[Task] Omit pictures and quote the listing below line by line, from its start through the line that holds "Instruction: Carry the".

--

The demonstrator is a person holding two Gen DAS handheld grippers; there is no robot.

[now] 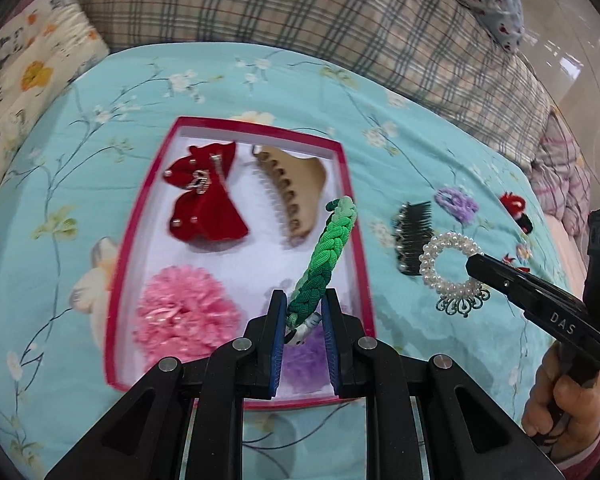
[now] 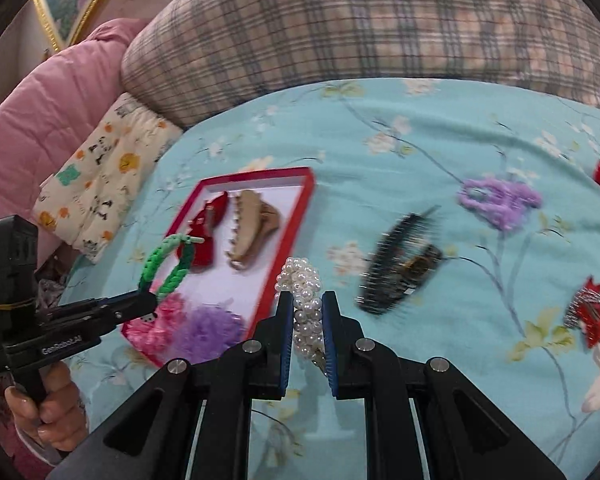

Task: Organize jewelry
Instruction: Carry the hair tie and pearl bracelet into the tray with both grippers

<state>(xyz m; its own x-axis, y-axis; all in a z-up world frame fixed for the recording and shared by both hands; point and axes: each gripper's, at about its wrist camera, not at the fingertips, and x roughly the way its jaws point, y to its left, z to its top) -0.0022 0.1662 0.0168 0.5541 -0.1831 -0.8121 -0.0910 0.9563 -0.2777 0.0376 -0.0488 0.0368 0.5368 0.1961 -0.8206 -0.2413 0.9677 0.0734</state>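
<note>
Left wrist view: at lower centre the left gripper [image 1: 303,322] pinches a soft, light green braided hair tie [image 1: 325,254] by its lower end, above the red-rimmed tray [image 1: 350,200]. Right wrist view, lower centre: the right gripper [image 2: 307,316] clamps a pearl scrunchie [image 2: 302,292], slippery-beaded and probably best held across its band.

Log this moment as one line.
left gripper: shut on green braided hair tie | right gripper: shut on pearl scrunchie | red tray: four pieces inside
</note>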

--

[Answer space]
The demonstrator is a person holding two Gen DAS handheld grippers; there is no robot.

[now] 
[now] 

Task: Organize jewelry
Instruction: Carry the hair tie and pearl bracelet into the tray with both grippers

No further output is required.